The Sonnets which we oftenest call to mind of Milton were the compositions of his maturest years. Those of Sydney, which I am about to produce, were written in the very hey-day of his blood. They are stuck full of amorous fancies — far-fetched conceits, befitting his occupation; for True Love thinks no labour to send out Thoughts upon the vast, and more than Indian voyages, to bring home rich pearls, outlandish wealth, gums, jewels, spicery, to sacrifice in self-depreciating similitudes, as shadows of true amiabilities in the Beloved. We must be Lovers — or at least the cooling touch of time, the circum praecordia frigus, must not have so damped our faculties, as to take away our recollection that we were once so — before we can duly appreciate the glorious vanities, and graceful hyperboles, of the passion. The images which lie before our feet (though by some accounted the only natural) are least natural for the high Sydnean love to express its fancies by. They may serve for the loves of Tibullus, or the dear Author of the Schoolmistress; for passions that creep and whine in Elegies and Pastoral Ballads. I am sure Milton never loved at this rate. I am afraid some of his addresses (ad Leonoram I mean) have rather erred on the farther side; and that the poet came not much short of a religious indecorum, when he could thus apostrophise a singing-girl:—
Angelus unicuique suus (sic credite gentes)

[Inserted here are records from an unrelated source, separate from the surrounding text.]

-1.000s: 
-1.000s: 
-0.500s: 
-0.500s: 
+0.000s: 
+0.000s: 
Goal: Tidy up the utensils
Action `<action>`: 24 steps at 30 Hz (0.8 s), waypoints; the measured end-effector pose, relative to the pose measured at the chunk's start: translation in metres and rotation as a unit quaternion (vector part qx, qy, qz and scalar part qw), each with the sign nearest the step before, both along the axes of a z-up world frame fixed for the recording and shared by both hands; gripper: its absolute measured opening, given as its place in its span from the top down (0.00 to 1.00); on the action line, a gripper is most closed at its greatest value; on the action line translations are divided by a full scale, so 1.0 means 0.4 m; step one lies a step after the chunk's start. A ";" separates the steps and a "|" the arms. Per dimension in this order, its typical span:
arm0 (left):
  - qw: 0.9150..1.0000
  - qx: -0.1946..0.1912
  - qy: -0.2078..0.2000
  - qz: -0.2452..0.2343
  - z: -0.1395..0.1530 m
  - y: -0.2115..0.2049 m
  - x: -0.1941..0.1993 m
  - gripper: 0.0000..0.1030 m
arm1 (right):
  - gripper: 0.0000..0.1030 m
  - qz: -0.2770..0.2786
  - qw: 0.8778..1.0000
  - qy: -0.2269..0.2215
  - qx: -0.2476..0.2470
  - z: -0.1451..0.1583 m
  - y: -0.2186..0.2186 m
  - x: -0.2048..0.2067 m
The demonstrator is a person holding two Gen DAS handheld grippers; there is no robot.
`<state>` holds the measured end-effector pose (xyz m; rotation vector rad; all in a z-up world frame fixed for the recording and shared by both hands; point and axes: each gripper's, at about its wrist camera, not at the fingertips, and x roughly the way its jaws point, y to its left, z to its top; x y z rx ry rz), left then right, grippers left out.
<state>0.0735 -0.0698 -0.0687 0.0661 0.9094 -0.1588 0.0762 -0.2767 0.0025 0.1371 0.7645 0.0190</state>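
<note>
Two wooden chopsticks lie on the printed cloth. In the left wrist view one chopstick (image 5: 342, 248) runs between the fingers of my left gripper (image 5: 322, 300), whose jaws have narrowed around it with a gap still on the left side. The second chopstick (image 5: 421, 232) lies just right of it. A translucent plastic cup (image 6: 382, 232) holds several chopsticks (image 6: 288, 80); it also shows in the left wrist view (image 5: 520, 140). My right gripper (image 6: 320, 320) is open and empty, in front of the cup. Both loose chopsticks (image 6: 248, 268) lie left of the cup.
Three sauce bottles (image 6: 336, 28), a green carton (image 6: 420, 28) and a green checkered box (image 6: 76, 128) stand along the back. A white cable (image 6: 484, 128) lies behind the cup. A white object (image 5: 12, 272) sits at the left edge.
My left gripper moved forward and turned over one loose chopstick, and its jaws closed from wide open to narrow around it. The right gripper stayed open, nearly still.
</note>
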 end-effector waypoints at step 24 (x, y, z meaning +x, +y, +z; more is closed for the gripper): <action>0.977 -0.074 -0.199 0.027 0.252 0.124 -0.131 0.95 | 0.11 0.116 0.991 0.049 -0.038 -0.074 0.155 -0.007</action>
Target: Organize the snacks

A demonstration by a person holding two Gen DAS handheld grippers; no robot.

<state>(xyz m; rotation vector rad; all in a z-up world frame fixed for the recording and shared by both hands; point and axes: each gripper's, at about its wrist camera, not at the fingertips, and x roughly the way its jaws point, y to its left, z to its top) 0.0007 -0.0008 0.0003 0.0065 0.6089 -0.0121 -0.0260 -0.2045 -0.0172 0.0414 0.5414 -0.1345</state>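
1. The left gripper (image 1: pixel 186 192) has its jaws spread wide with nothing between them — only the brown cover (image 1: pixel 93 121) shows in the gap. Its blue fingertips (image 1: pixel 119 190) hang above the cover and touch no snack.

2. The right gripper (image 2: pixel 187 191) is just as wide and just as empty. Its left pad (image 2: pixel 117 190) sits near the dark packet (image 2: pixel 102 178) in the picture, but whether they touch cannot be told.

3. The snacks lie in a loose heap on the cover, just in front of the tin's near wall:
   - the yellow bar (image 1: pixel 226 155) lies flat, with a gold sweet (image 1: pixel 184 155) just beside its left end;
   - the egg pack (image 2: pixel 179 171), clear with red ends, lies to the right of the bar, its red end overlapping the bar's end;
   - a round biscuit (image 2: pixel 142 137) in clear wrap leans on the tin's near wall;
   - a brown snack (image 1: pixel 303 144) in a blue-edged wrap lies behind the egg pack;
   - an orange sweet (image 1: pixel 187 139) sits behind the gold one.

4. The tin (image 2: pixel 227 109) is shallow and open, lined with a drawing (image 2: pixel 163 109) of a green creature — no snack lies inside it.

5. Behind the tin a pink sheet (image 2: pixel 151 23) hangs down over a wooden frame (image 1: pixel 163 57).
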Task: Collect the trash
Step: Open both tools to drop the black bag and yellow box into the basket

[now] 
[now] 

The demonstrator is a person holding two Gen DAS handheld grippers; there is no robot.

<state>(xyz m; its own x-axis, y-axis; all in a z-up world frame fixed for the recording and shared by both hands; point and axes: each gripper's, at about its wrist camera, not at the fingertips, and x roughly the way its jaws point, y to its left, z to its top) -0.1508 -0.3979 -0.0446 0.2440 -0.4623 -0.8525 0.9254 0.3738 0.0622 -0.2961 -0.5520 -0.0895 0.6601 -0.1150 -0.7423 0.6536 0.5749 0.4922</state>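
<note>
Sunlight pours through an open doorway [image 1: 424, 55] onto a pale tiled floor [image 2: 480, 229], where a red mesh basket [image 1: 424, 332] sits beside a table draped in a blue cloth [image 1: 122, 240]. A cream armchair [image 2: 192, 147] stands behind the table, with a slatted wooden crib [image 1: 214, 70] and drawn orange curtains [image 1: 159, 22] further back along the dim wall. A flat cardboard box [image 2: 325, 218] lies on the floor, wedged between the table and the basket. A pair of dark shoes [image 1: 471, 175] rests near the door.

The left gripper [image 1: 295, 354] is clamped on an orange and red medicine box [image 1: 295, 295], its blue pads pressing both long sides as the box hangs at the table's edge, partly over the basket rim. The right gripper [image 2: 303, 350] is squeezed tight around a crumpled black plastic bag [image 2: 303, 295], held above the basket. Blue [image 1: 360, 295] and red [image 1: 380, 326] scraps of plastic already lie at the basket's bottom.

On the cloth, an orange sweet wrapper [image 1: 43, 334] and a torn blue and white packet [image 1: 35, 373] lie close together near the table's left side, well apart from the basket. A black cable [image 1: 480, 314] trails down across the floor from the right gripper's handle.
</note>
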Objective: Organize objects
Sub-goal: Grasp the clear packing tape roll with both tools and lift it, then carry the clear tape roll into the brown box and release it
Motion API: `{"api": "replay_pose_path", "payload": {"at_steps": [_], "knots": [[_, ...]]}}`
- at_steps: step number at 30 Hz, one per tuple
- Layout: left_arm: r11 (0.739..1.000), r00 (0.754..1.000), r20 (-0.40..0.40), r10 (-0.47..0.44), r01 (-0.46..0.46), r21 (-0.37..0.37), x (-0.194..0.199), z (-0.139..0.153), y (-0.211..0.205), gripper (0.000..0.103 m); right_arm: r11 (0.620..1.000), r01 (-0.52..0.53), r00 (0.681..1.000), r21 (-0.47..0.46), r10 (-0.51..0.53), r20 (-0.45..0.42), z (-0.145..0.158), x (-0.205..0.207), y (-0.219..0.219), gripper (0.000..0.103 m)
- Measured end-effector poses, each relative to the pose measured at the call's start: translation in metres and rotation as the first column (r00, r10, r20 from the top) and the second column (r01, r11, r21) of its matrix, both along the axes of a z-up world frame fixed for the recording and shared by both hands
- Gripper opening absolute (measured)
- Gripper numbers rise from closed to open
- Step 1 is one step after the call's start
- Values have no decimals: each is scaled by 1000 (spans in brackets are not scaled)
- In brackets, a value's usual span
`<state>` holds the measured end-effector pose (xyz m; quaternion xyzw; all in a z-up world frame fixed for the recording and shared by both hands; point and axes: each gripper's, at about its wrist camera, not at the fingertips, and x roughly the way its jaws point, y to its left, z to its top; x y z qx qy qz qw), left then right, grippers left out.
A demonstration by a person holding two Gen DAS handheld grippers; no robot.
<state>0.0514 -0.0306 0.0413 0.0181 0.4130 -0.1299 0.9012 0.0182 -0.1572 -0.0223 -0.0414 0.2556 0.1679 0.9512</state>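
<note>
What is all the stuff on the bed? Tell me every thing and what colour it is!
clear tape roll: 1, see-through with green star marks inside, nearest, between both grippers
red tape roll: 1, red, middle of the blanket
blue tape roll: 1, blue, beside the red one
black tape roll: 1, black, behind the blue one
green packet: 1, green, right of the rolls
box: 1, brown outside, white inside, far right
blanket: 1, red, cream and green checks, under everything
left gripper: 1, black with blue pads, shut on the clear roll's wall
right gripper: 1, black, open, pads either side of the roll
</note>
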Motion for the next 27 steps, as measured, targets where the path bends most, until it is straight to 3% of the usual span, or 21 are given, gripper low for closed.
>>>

Obtigit aetheriis ales ab ordinibus.
Quid mirum, Leonora, tibi si gloria major,
Nam tua praesentem vox sonat ipsa Deum?
Aut Deus, aut vacui certe mens tertia coeli,
Per tua secreto guttura serpit agens;
Serpit agens, facilisque docet mortalia corda
Sensim immortali assuescere posse sono.
QUOD SI CUNCTA QUIDEM DEUS EST, PER CUNCTAQUE FUSUS,
IN TE UNA LOQUITUR, CAETERA MUTUS HABET.
This is loving in a strange fashion; and it requires some candour of construction (besides the slight darkening of a dead language) to cast a veil over the ugly appearance of something very like blasphemy in the last two verses. I think the Lover would have been staggered, if he had gone about to express the same thought in English. I am sure, Sydney has no flights like this. His extravaganzas do not strike at the sky, though he takes leave to adopt the pale Dian into a fellowship with his mortal passions.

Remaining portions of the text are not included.